October 17, 2016 By Russell Couturier 4 min read

Trying to discern drug smugglers passing through customs presents exactly the same problem as trying to discern security threats passing through our networks. Machine learning has been applied to both with varying degrees of success, but ultimately the technology reaches the same limitations. Machine learning has two basic elements: feature vectors and classification exemplars — the data that is gathered and the corresponding classification examples.

In the case of drug smugglers, we might observe number of travelers, point of origin, point of destination, number of bags, length of stay and weight of the bags. We might also flag any traveler or pair of travelers with two or more bags whose combined weight is greater than 150 pounds, whose stay is less than a week and who originated from a climate conducive to poppies.

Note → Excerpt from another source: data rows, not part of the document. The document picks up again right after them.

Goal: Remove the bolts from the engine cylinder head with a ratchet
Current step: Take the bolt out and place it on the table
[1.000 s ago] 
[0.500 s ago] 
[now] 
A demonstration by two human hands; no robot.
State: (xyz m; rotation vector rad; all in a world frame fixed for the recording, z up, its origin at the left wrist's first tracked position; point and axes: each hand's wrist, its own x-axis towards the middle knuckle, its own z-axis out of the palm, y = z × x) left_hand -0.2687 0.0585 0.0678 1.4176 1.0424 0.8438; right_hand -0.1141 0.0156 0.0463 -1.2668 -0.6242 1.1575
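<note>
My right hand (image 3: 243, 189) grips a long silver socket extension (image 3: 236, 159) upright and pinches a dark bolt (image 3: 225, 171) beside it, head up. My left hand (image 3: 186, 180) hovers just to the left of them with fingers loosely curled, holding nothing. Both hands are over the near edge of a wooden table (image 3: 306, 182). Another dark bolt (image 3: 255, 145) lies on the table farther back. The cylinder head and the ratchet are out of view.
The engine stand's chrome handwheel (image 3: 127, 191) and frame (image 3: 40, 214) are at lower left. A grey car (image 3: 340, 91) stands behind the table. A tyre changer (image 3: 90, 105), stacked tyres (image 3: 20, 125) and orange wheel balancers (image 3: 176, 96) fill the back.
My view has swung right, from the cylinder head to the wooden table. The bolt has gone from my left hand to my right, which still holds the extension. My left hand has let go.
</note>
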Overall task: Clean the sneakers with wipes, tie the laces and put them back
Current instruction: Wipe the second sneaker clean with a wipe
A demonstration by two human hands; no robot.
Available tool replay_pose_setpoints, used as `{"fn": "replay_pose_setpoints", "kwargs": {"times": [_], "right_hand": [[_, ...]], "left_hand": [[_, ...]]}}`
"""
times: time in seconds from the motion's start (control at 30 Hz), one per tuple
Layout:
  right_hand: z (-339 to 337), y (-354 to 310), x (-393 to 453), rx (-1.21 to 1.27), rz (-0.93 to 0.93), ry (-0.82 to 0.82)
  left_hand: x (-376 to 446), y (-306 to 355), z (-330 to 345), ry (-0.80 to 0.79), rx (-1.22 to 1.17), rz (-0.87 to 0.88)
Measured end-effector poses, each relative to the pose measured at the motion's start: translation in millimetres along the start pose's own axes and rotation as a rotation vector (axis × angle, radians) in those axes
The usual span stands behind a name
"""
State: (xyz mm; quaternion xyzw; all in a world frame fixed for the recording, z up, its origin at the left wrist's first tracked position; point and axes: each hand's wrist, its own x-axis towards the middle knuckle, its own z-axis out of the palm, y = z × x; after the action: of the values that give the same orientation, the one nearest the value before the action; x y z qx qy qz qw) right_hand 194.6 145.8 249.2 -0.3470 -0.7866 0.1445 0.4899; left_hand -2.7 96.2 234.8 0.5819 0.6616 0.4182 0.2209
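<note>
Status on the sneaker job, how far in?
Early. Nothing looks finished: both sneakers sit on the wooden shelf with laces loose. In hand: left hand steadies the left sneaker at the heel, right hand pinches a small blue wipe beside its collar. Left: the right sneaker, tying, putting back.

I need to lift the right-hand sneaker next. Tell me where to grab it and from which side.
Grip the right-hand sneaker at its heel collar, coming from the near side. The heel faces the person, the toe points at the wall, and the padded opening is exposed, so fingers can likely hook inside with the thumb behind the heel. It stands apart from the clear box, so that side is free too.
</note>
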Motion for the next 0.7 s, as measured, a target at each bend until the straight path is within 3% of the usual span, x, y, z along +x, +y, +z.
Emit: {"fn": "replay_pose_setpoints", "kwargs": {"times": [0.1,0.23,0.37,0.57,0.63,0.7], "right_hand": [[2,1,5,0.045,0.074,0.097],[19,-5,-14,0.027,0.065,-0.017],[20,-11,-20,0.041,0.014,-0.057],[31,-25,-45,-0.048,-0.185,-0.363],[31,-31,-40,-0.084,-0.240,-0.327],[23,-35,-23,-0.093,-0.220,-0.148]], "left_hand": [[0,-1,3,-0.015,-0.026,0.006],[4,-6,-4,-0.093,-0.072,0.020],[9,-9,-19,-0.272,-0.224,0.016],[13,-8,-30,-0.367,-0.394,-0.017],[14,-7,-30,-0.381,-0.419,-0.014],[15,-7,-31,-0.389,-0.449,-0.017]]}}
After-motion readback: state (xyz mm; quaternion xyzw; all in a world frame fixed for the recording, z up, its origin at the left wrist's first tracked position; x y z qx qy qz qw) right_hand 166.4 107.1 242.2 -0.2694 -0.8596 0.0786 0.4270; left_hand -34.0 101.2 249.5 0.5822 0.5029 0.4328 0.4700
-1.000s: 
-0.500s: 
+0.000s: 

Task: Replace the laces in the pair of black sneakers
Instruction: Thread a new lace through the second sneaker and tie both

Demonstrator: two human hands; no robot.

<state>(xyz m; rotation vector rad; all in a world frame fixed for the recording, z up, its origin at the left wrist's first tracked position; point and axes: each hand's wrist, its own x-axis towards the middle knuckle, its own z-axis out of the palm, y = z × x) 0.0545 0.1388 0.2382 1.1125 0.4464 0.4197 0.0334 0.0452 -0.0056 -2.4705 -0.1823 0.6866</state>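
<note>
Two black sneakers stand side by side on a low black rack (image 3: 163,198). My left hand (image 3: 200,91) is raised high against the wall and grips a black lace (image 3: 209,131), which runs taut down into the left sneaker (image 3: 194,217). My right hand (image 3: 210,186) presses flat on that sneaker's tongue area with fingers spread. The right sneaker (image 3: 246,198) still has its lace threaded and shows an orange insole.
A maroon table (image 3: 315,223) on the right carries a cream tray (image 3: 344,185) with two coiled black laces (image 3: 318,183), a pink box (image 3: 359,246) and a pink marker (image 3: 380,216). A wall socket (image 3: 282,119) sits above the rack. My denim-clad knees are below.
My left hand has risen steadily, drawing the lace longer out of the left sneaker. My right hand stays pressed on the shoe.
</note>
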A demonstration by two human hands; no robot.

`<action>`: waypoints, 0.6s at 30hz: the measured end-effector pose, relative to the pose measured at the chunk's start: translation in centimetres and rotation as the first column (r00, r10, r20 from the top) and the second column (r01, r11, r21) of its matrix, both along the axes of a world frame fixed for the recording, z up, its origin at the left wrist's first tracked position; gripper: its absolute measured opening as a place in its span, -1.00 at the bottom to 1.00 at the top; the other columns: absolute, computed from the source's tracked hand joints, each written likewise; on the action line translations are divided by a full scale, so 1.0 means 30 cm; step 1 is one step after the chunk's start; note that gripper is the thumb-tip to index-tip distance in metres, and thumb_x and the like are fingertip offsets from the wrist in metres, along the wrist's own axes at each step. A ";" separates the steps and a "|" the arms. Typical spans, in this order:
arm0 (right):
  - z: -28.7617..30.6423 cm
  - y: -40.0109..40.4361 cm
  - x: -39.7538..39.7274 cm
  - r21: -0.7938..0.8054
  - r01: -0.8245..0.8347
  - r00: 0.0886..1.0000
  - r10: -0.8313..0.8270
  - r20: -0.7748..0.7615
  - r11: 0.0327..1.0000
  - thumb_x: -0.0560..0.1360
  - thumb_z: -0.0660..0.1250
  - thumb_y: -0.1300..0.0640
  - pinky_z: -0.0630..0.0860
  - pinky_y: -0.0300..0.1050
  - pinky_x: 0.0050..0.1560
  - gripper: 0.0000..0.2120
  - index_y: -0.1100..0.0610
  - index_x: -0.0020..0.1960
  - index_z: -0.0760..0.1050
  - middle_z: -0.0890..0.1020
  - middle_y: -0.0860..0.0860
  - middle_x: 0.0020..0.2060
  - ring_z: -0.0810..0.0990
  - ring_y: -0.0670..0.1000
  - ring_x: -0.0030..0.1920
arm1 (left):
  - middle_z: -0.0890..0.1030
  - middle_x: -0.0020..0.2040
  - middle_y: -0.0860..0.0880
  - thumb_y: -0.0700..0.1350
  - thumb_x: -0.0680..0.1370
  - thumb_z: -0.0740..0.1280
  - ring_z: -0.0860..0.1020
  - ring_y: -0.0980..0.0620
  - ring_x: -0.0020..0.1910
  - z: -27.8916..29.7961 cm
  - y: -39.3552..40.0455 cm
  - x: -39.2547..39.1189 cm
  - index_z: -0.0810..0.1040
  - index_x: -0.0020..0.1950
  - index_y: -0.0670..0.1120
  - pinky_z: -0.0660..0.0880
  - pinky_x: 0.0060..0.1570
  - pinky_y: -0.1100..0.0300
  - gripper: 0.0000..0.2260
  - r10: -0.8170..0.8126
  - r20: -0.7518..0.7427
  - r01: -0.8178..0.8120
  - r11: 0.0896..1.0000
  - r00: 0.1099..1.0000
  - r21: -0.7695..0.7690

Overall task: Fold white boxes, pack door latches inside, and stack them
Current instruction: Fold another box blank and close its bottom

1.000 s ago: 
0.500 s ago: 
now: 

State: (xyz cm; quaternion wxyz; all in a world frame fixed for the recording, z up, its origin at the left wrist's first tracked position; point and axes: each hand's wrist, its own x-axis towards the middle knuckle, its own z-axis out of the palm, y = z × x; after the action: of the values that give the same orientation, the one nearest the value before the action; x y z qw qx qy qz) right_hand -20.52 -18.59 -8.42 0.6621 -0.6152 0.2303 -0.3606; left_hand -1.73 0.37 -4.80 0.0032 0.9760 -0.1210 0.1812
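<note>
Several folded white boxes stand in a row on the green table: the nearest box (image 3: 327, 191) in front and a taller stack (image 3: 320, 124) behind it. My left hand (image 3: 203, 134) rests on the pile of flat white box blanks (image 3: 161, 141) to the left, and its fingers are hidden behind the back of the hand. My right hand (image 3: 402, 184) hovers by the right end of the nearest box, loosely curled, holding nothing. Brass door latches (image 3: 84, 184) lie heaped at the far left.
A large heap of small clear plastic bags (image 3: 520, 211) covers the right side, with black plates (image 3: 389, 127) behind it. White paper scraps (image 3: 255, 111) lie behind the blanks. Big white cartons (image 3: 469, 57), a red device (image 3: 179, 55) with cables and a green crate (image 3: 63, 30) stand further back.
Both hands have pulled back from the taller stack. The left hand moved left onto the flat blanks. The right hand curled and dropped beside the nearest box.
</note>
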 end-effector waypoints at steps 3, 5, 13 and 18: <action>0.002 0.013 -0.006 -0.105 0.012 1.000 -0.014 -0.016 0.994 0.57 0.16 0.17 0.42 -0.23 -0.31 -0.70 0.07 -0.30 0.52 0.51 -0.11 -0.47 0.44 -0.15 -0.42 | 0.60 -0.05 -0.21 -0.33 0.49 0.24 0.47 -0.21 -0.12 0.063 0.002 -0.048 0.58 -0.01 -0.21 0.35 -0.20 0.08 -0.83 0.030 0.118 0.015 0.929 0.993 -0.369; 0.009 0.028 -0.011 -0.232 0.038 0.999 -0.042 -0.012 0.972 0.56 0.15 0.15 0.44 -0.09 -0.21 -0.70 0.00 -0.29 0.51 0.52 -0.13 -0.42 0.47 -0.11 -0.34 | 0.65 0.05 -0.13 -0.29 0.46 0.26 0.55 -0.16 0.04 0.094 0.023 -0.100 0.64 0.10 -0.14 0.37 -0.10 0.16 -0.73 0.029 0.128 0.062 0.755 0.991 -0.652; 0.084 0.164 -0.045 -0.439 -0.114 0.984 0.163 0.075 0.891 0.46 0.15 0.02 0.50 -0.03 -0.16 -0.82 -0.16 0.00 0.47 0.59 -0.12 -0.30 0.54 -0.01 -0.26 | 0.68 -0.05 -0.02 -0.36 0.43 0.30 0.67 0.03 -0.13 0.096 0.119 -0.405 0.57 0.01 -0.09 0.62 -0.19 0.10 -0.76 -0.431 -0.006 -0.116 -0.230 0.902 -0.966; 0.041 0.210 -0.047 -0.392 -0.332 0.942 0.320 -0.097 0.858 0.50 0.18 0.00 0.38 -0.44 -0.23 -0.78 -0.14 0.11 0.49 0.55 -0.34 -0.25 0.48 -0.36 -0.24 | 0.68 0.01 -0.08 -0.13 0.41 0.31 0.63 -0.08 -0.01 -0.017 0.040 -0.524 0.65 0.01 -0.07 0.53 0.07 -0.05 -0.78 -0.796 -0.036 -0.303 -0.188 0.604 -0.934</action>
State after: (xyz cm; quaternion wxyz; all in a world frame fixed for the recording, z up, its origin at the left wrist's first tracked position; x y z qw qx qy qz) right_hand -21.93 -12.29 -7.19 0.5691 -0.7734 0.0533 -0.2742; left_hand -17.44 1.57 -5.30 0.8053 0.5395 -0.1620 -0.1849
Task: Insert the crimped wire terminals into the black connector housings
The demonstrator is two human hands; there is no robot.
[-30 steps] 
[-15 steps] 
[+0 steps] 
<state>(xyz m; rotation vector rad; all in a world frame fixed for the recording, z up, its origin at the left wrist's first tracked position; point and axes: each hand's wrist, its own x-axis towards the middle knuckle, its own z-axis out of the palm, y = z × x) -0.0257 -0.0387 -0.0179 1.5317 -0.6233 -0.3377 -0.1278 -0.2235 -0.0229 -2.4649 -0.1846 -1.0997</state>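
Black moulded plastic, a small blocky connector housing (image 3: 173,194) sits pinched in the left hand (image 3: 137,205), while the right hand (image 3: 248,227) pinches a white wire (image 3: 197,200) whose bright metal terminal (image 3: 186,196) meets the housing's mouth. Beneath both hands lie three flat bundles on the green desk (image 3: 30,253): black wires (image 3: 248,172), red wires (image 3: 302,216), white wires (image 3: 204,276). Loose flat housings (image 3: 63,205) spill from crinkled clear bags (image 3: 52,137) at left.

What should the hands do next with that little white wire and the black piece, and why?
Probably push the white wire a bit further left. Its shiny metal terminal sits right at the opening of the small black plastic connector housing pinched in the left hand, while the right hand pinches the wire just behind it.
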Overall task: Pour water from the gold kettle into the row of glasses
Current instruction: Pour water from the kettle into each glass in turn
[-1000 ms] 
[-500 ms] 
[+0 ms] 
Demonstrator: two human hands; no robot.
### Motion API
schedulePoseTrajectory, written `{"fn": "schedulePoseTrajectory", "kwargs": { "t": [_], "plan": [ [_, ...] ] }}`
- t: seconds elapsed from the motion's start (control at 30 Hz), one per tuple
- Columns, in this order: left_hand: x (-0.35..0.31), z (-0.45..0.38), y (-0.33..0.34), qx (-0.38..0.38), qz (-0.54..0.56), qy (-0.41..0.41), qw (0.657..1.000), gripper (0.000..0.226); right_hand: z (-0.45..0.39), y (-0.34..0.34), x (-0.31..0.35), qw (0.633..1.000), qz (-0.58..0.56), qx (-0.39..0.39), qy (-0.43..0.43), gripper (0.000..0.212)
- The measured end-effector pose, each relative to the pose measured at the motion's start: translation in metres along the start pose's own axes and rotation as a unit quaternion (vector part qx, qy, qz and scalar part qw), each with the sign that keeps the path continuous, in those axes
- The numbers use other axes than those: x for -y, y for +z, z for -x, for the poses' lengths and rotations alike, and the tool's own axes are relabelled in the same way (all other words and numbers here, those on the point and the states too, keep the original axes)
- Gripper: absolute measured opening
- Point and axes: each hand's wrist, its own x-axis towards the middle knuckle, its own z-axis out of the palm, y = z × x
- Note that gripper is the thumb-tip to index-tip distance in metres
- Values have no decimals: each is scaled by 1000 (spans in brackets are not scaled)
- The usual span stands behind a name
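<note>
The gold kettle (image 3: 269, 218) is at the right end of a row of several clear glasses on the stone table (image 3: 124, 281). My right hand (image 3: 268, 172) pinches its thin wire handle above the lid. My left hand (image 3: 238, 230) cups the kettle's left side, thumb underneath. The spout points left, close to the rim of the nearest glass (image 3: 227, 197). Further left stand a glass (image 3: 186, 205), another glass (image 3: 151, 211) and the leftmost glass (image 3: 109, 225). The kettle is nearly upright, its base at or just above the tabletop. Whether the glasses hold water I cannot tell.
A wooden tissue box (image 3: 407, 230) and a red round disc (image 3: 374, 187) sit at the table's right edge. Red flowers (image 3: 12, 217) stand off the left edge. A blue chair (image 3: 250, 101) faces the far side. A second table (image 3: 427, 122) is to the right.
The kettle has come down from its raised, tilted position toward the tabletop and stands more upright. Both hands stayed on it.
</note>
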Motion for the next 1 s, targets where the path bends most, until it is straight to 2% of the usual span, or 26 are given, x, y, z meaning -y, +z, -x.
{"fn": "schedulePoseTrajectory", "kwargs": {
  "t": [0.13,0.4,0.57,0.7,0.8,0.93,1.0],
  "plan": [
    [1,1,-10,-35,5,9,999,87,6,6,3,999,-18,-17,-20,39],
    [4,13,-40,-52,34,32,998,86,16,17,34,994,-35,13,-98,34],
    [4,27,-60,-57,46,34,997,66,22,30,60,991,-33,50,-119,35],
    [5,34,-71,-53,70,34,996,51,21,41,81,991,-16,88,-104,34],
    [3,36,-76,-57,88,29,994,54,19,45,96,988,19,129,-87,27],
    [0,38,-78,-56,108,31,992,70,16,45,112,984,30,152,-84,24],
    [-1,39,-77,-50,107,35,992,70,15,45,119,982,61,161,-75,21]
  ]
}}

In the case of threat analytics, we observe the addresses of the endpoints, the amount of data that flows to and from each endpoint, the geolocated countries of the endpoints and the frequency of communications. Given this context, should it not then be easier to discern between malicious and benign behavior?

Reducing False Positives

The following graph is an expected results curve for machine learning:

The more feature vectors (data) we can collect, combined with continual and up-to-date classification examples, the more easily machine learning can discern between malicious and benign behavior, with the false positive rate trending to near zero. False positives, or incorrectly classified events, are the bane of all machine learning, whether it’s used to detect drug smugglers or malicious network traffic.

A traveling aid worker might carry unusual tools in his luggage. Similarly, an unusual level of file transfer traffic from an untrustworthy geolocation might simply be a large download of vacation photos. False positives consume human resources to investigate events that can be commonplace, thus diminishing the effectiveness of machine learning. These are still early days.

Infinite Exemplars and Finite Data

So how do we decrease security false positives? It’s important to keep in mind that classification exemplars are infinite and data is finite. If our traveler is denoted as malicious and subsequently proves to be legitimate, feed this as just another training exemplar of valid travelers. The same holds true for network traffic: Simply classify the photo downloads as valid traffic. The more exemplars, the better the classification, right? This is true to the extent that the feature vectors are granular enough to allow discrete exemplars, so the data points don’t apply to multiple classifications.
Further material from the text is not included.